A. J. Ayer by Ben Rogers

A.J.Ayer, known as Freddie, was one of the most influential philosophers of the twentieth century. I first met his best-known work “Language, Truth and Logic” as a young man, and I remember being deeply impressed at the time, both by the work itself and by the brief bio of the author on the flyleaf. (Incidentally, as far as I can tell the title of the work is not written with an “Oxford comma” before the ‘and’, even though he was at Oxford when he wrote it.)
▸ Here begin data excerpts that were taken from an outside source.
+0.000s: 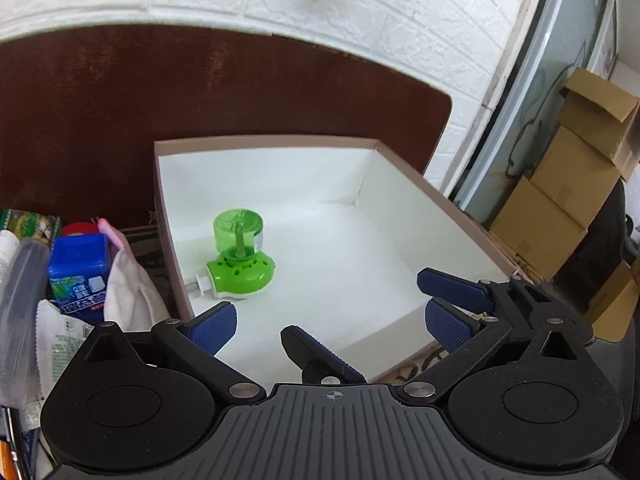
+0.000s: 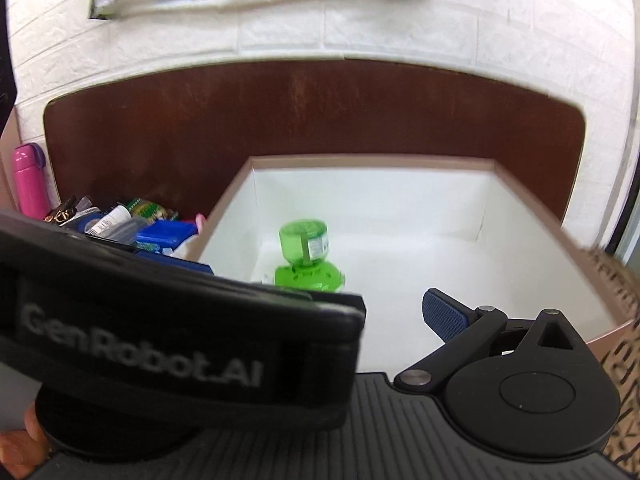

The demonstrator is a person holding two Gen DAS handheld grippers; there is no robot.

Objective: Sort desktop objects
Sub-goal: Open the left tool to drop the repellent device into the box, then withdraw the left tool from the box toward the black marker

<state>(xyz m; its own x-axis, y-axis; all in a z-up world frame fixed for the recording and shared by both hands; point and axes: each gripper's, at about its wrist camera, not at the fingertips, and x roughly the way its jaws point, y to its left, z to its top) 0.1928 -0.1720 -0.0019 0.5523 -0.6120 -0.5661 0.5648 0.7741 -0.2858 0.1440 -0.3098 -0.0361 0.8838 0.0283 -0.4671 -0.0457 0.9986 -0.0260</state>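
Brown box, white inside, holds one green mosquito-repellent plug-in near its left wall. Left gripper spread wide, empty; right gripper spread, empty, above box.

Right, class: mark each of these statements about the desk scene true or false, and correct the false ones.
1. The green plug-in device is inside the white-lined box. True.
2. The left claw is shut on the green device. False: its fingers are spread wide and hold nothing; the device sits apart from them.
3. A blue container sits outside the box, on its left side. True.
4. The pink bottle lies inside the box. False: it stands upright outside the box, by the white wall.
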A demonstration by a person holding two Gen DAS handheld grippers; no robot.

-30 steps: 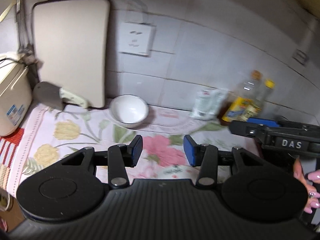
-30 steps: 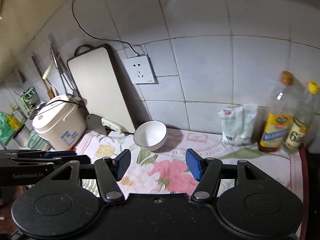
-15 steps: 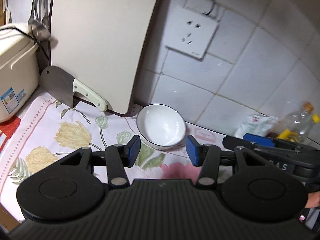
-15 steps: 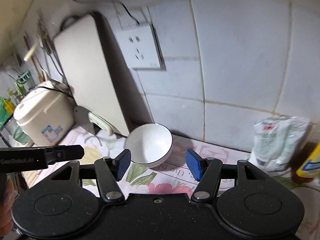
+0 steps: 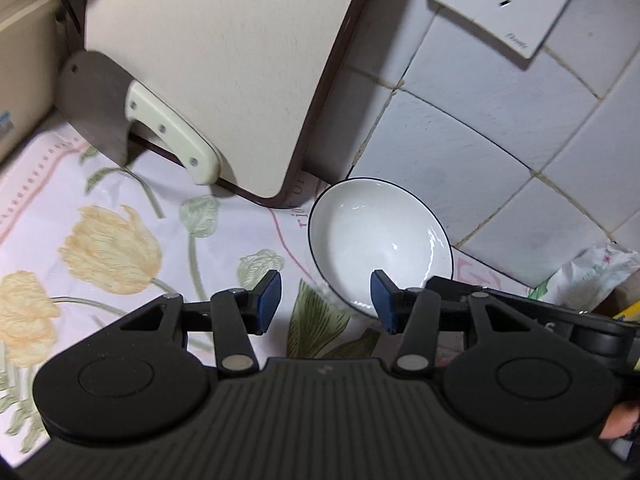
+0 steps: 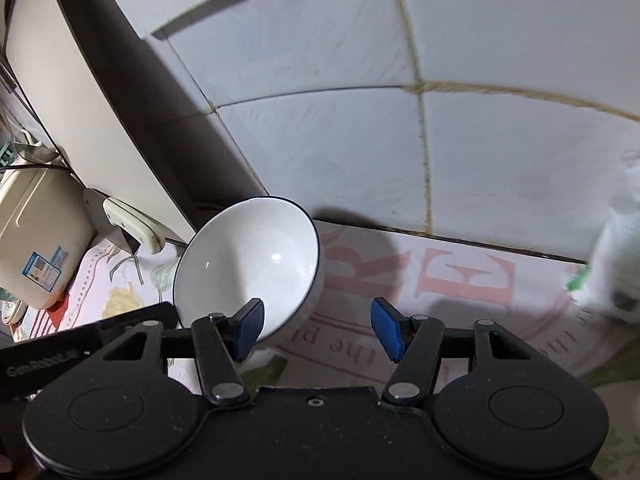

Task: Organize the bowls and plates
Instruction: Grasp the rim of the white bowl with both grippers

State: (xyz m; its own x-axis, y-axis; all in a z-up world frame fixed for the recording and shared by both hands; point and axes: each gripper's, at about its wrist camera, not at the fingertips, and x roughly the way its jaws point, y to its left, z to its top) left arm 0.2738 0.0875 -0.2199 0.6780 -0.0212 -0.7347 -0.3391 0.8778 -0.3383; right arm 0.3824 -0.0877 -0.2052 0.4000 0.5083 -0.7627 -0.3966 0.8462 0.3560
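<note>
A white bowl (image 5: 380,240) with a thin dark rim stands on the floral cloth close to the tiled wall; it also shows in the right wrist view (image 6: 248,264). My left gripper (image 5: 325,304) hovers at the bowl's near-left rim, jaws closing, with the rim between the blue pads and neither pad pressing on it. My right gripper (image 6: 318,328) is open at the bowl's right side, its left pad over the inside and its right pad outside the wall. Each gripper's black body shows in the other's view, right (image 5: 520,312) and left (image 6: 80,344).
A pale cutting board (image 5: 224,64) leans on the wall left of the bowl, with a cleaver (image 5: 132,116) propped against it. A rice cooker (image 6: 36,236) stands further left. A wall socket (image 5: 504,4) is above, and a white bag (image 5: 596,272) lies to the right.
Both grippers have come down and forward toward the wall. The bowl, small and far a second ago, now sits right at the fingertips of both.
</note>
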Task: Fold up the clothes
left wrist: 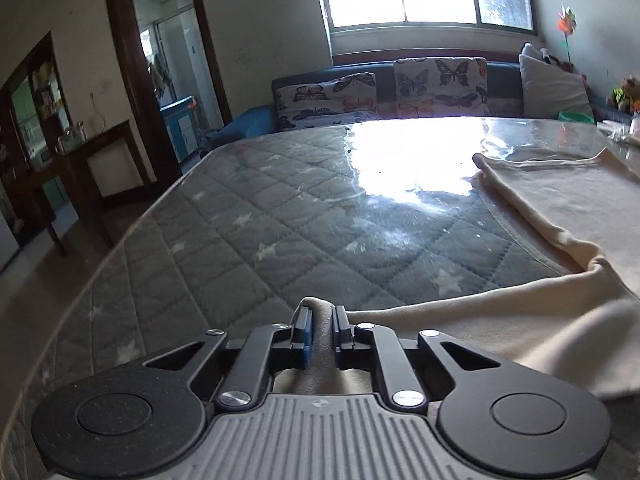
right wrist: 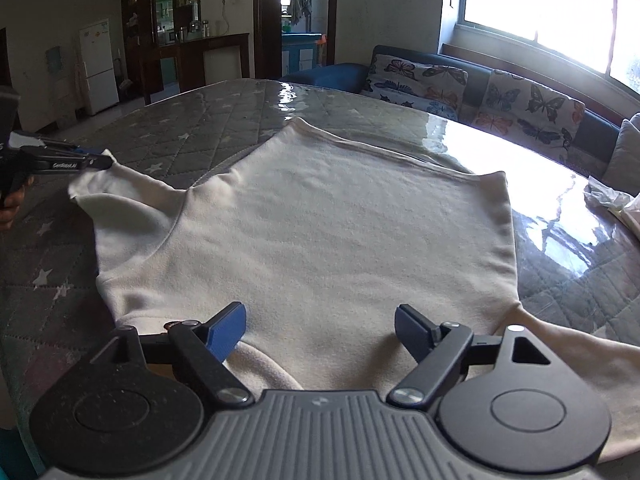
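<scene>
Up close, my right gripper (right wrist: 320, 326) hovers with its fingers (right wrist: 230, 326) spread wide above the near part of the cream sweatshirt (right wrist: 320, 216), gripping nothing. My left gripper (left wrist: 320, 330) has its fingers (left wrist: 303, 330) clenched on the sweatshirt's sleeve end (right wrist: 90, 184), stretched out to the left side. Beyond, the garment lies flat on the quilted, plastic-covered tabletop (left wrist: 260, 220); farther off stands a sofa with butterfly cushions (right wrist: 420, 80).

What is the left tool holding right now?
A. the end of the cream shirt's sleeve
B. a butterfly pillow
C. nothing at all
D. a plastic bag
A: the left tool is shut on the cream shirt, with sleeve cloth bunched between its blue pads; the right wrist view shows it gripping the sleeve tip.
</scene>
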Demonstrator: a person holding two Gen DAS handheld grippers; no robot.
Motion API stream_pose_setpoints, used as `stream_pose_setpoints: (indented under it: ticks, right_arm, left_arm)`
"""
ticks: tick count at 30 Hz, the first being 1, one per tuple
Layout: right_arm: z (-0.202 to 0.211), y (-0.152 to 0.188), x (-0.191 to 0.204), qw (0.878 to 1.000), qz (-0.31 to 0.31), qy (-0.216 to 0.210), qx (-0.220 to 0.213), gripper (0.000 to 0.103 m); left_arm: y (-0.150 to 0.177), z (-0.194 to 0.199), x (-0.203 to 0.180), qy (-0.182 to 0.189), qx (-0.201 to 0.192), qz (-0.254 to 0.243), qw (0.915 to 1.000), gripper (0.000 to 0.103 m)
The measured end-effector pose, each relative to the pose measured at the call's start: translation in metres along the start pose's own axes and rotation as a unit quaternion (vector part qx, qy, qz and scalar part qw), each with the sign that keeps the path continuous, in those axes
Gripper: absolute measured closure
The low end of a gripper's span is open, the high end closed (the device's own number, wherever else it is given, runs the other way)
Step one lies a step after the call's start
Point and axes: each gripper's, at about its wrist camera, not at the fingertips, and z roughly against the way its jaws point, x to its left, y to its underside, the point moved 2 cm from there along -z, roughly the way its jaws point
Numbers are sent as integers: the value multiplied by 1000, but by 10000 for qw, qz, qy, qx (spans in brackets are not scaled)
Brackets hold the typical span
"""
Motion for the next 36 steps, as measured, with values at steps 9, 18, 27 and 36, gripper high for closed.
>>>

Then a few months ago, I read another remarkable anecdote about Ayer, and on impulse bought this book. Having read it, I found that Ayer lead a life full to the brim – and not just with philosophy. From the 1950s onwards, he was a regular fixture of British intellectual life, with radio and television appearances, books, lectures and a broad and active social circle. He wasn’t just hanging out with intellectuals, either – he loved soccer, and having chosen Tottenham as his team in his youth, he was a regular at their home games for much of his life, becoming known to other fans as “the prof”.
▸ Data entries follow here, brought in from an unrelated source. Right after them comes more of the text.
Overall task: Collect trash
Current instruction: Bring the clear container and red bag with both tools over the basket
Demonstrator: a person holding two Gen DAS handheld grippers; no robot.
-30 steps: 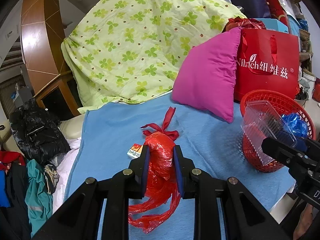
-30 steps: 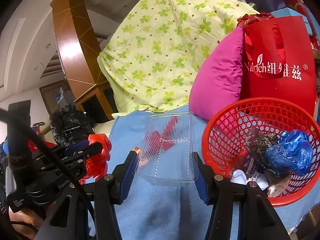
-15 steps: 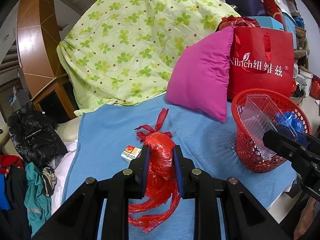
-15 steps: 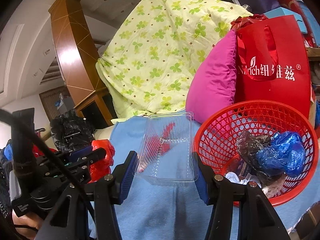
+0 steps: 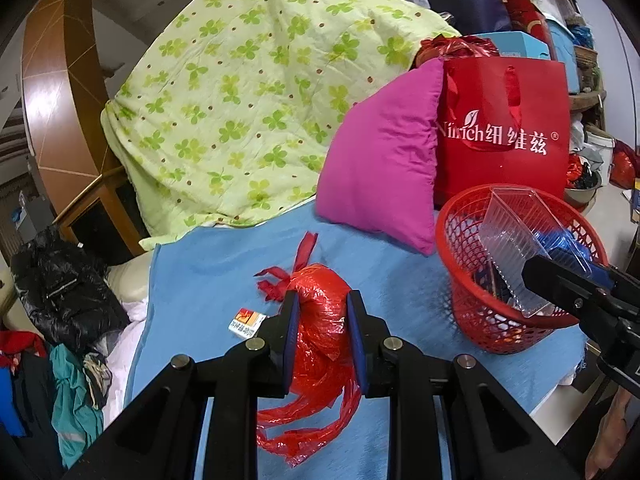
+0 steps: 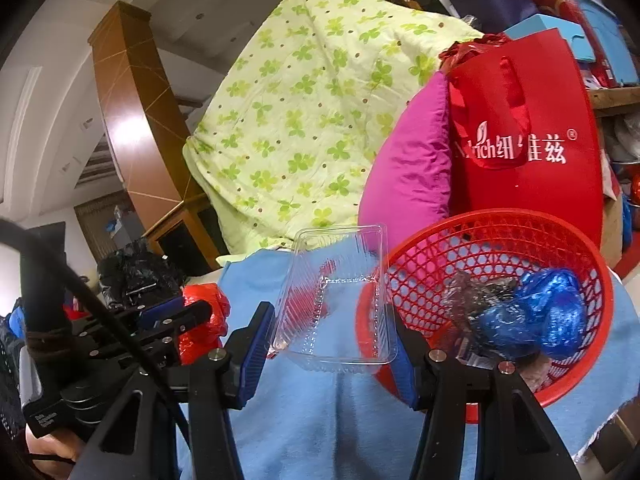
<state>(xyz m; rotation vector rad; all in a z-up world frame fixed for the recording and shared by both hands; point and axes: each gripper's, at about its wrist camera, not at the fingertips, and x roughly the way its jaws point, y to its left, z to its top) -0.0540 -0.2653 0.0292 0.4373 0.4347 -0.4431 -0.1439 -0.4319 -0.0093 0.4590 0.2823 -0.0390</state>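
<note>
My left gripper (image 5: 322,336) is shut on a crumpled red plastic bag (image 5: 320,320) and holds it above the blue blanket (image 5: 208,276); the bag also shows in the right wrist view (image 6: 204,320). My right gripper (image 6: 328,352) is shut on a clear plastic tray (image 6: 336,296), held at the left rim of the red mesh basket (image 6: 520,232). In the left wrist view the tray (image 5: 516,236) sits over the basket (image 5: 472,304). The basket holds a blue bag (image 6: 548,320) and other wrappers. A small orange and white packet (image 5: 246,322) lies on the blanket.
A pink pillow (image 5: 384,156) and a red gift bag (image 5: 504,128) stand behind the basket. A green flowered quilt (image 5: 248,92) is piled at the back. A black jacket (image 5: 60,288) and clothes lie at the left, off the blanket's edge.
Both grippers have moved to the right toward the basket. The clear tray is now partly over the basket's rim. Both grips are unchanged.
</note>
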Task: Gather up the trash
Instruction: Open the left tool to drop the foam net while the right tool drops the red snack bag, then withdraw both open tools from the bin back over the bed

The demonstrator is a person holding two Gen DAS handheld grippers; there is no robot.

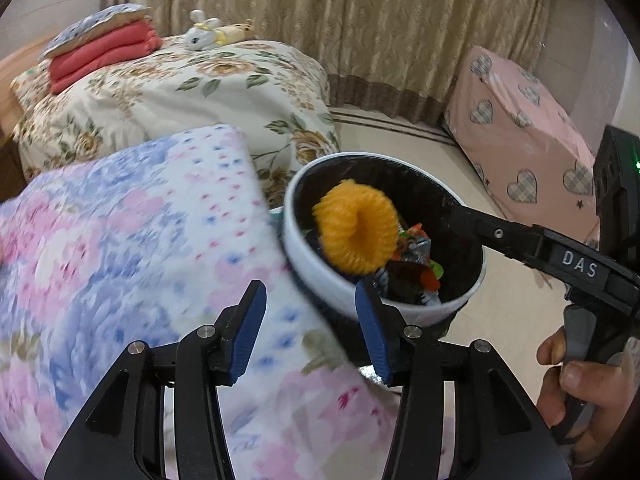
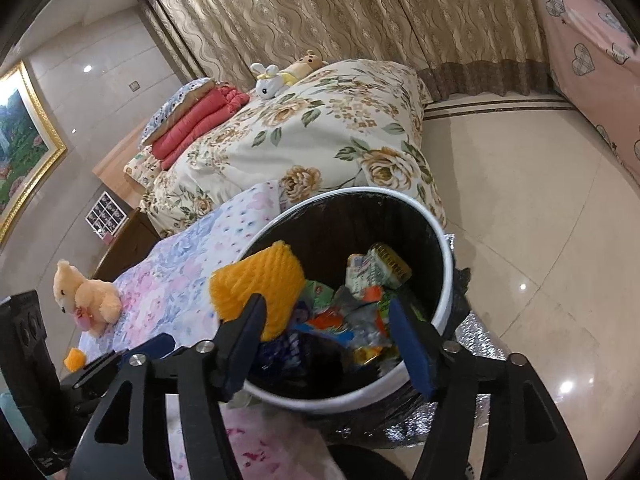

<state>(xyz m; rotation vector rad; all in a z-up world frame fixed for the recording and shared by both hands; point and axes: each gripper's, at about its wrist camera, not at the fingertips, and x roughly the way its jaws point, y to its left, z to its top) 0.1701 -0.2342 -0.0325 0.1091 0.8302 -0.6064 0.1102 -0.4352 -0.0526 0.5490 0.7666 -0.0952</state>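
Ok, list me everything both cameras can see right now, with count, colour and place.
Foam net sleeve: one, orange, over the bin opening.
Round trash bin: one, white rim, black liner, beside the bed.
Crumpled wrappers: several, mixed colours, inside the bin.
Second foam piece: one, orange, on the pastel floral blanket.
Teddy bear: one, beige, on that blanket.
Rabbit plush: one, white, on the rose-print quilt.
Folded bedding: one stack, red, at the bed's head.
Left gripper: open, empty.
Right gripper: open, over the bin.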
He also married four times (to three different women), and had many affairs, and at least one child from those affairs. He clearly had a very charming way with women, and lived in open relationships with at least two of his wives, who themselves took lovers. During his marriage to Vanssa Lawson (former wife of Nigel Lawson, and mother to three children including Nigella, the well-known chef), he apparently remained entirely faithful.
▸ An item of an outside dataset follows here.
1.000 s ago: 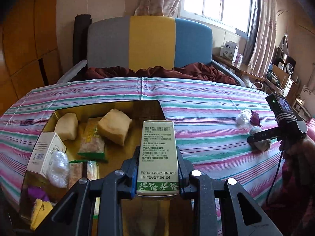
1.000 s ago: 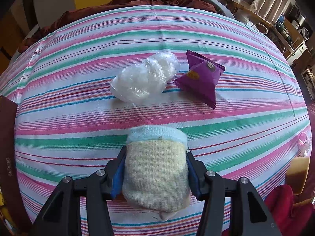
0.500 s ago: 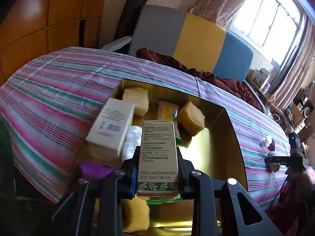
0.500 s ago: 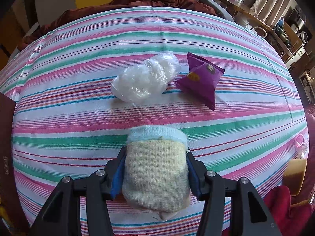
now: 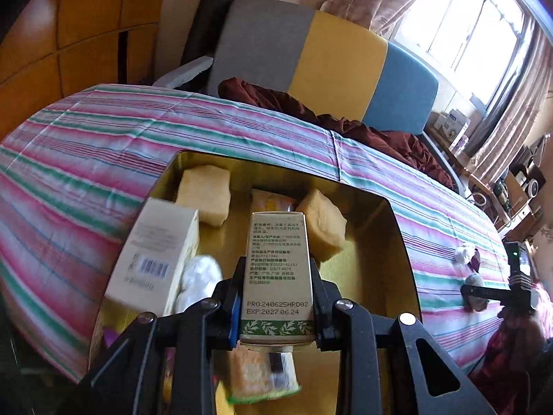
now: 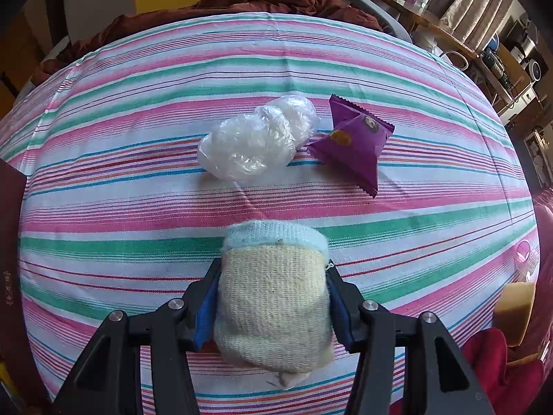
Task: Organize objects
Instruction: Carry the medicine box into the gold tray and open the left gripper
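Observation:
My left gripper (image 5: 276, 297) is shut on a slim green-and-cream carton (image 5: 276, 269) with printed text, held above a gold-lined box (image 5: 380, 259). Inside the box lie two yellow sponges (image 5: 205, 193) (image 5: 323, 228), a white carton (image 5: 155, 259), a white plastic wad (image 5: 200, 280) and snack packets (image 5: 271, 204). In the right wrist view my right gripper (image 6: 273, 301) is shut on a rolled cream sock with a pale blue cuff (image 6: 273, 297), just above the striped cloth. Beyond it lie a clear plastic bag (image 6: 257, 141) and a purple snack packet (image 6: 356, 145).
A striped cloth (image 6: 138, 207) covers the table. A grey, yellow and blue sofa (image 5: 331, 69) with a maroon blanket (image 5: 293, 103) stands behind it. A yellow sponge (image 6: 515, 307) and red fabric (image 6: 490, 363) sit at the right edge. The box's dark wall (image 6: 8, 242) shows at the left.
My left gripper has carried the carton leftward over the box and rolled, so the view now tilts and the white carton sits closer. The right gripper and sock have stayed still.

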Available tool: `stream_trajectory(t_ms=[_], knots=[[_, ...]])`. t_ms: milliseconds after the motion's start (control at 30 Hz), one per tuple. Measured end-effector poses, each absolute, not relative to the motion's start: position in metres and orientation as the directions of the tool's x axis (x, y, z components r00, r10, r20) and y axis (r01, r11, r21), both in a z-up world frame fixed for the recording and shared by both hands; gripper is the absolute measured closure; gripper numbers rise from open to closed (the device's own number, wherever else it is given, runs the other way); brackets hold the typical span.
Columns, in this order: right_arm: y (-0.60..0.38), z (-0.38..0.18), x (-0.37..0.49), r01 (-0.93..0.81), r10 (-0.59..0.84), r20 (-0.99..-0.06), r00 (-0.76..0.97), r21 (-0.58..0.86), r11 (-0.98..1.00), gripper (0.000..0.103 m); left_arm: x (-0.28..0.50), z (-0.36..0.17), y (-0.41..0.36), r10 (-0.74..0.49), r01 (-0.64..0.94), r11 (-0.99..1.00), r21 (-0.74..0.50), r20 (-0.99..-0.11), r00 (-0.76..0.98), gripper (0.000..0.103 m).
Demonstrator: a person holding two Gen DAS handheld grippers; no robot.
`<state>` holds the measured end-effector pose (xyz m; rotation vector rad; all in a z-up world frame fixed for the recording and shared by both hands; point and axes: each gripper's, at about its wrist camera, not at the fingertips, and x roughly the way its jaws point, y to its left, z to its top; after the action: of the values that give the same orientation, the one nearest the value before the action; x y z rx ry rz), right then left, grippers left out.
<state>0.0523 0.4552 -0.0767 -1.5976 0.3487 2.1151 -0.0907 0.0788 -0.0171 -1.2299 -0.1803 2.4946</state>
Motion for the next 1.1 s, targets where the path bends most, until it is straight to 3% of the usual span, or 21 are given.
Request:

Ayer’s life was certainly not quiet and conventional. However, it did start in a way that was very common at the time for his class in society, that is to say, he went to boarding school at seven, and didn’t have a good time. At thirteen he won a scholarship to Eton, where he was highly intelligent, and significantly bullied. Whether this was for his precocity, his Jewish heritage, or his militant atheism isn’t clear, but it clearly left a lifelong mark on him. From there he went to Christchurch College, Oxford, where again his atheism didn’t favour him with several of the tutors. One of them saw how he thought, and set him to read tWittgenstein’s “Tractatus”. This wasn’t widely known in the UK at the time, and after he had travelled to Vienna and met with others in the “Vienna Circle”, he became a convert to logical positivism as a core philosophy.

It was his publication of “Language, Truth and Logic” at the age of 24 that made his name. Later he came to repudiate much of what he’d written in it, but the book has had an enduring influence and has continued to sell in volume, up to the present day.

The book follows Ayer through WWII, where he joined the Welsh Guards before being recruited into the intelligence services. This work took him to the US, where he met Lauren Bacall and wrote for several newspapers, before returning to Europe and working alongside the French resistance, in London and then in Paris (his father was French-speaking, and he was bilingual). After the war he returns to academia, building the philosophy department in University College, London. The book shows how highly regarded he was by his students: there are numerous stories from them of how he took their ideas entirely seriously, and would often help find them jobs after they had graduated.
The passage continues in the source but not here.